Book Read Free

Call Me Burroughs

Page 77

by Barry Miles


  In his usual way, Burroughs experimented with every possible combination: several cans at a time, two surfaces placed so that the blast paints two at once, aiming across the painting at different angles to create different exposures to different colors, and arranging the targets at different angles to produce different drip rates, more than one shot. Then all of a sudden, he found that he was just not getting it. The paintings were no longer working. “You just can’t use the same technique endlessly. It becomes mechanical, and the life just isn’t there anymore.” He needed to move on and try out new techniques, but his attention was already focused on his new book. Painting went on the back burner for a while.

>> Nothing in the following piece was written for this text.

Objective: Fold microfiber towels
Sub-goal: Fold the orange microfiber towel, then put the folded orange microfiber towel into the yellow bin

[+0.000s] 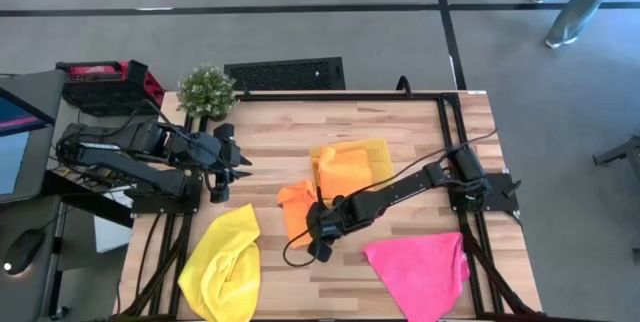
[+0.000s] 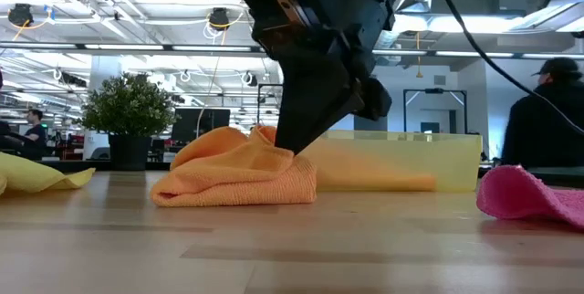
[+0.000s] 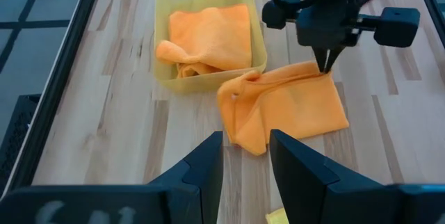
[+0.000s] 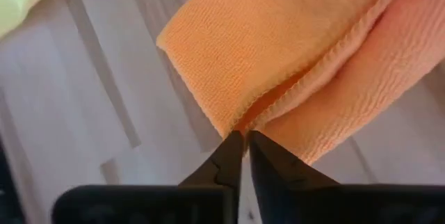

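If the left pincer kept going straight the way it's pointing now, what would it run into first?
Probably the orange towel on the table, which lies straight ahead of the open left pincer. The right pincer is pinching its far edge. Depth is hard to judge from the wrist view.

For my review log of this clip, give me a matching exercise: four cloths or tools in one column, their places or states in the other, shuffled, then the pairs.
Column 1:
1. pink towel
2. yellow towel
3. right tool
4. left tool

Column 2:
A. pinching the edge of the orange towel on the table
B. near the table's front edge, on the left arm's side
C. hovering open, holding nothing
D. near the table's front edge, on the right arm's side

Pairs: 1-D, 2-B, 3-A, 4-C
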Robot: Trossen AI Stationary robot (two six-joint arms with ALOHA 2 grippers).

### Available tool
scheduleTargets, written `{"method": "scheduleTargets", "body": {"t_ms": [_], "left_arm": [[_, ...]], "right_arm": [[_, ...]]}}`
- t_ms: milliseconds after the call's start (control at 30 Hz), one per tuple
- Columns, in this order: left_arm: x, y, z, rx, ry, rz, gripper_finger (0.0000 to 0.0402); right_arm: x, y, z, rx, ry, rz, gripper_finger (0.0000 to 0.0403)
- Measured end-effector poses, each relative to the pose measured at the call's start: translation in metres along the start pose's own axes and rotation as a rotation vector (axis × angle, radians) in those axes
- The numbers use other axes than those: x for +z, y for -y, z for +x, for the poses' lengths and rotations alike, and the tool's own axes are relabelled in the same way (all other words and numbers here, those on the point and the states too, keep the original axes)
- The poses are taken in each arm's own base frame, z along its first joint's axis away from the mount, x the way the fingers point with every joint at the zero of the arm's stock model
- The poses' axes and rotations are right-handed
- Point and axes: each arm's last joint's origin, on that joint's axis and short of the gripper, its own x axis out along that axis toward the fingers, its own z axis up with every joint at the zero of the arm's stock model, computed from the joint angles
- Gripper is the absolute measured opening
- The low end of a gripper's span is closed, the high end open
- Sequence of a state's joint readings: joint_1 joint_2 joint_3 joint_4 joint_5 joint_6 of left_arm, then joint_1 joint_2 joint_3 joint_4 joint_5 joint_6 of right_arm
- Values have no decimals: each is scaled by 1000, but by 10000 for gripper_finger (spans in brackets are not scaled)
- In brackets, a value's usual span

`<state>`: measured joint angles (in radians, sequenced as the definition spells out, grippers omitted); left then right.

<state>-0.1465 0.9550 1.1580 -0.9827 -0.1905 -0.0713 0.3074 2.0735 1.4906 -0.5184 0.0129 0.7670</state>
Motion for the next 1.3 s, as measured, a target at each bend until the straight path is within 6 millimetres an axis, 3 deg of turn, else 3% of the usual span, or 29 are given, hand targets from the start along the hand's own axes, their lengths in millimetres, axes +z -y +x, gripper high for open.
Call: {"method": "scheduleTargets", "body": {"t_ms": [333, 500, 667, 1067, 1300], "left_arm": [[0, 0, 0, 0, 1, 0, 112], [0, 0, 0, 0, 1, 0, 112], [0, 0, 0, 0, -2, 1, 112], [-3, 0, 0, 2, -27, 5, 112], [-3, 0, 0, -1, -32, 5, 112]], "right_arm": [[10, 10, 0, 107, -102, 104, 168], [21, 1, -10, 165, -78, 36, 201], [26, -4, -20, 144, -85, 30, 208], [19, 6, -24, -41, -141, 153, 189], [23, 11, -25, -50, -144, 348, 184]]}}
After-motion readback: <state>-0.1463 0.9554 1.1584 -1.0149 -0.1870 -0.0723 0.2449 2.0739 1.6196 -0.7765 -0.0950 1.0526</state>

  In 1982, the Nova Convention was echoed with a similar event in London called the Final Academy, a reference to the column Burroughs once had in London’s Mayfair magazine. David Dawson, Roger Ely, and Genesis P-Orridge organized four days of events at the Ritzy Cinema in Brixton from September 29 to October 2 featuring Burroughs, Brion Gysin, John Giorno, and Genesis P-Orridge, Psychic Television, 23 Skidoo, Last Few Days, and Cabaret Voltaire. Jeff Nuttall was scheduled to appear but he flew in from Manchester and was piqued that no one was at the airport to meet him so he took the next flight back. The events were backed up by an exhibition of Burroughs’s first editions, cut-up manuscripts, and collage photographs at Dawson’s B2 Gallery in the East End, where people gathered each day. The Final Academy was followed by a concert at the Hacienda in Manchester on October 4 by Burroughs and Giorno and at the Centre Hotel, Liverpool, on October 5. There was a one-off at Richard Branson’s Heaven under the Charing Cross railway arches on October 7 featuring Burroughs, John Giorno, Marc Almond, and Heathcote Williams plus Derek Jarman, Psychic Television, Last Few Days, Cerith Wyn Evans with Marc Almond, and Brion Gysin, who had assembled a band that included Tessa from the Slits on cello, the drummer from Rip Rig and Panic, the percussionist Giles from Penguin Café Orchestra, and Ramuntcho Matta (son of the Chilean surrealist painter) on guitar. Brion read some works and sang others. Though there were some complaints that the events were too literary, and other people could see no connection between the musicians and Burroughs, overall it went down very well and served more or less the same purpose as the Nova Convention, establishing Burroughs as a mentor for the younger generation.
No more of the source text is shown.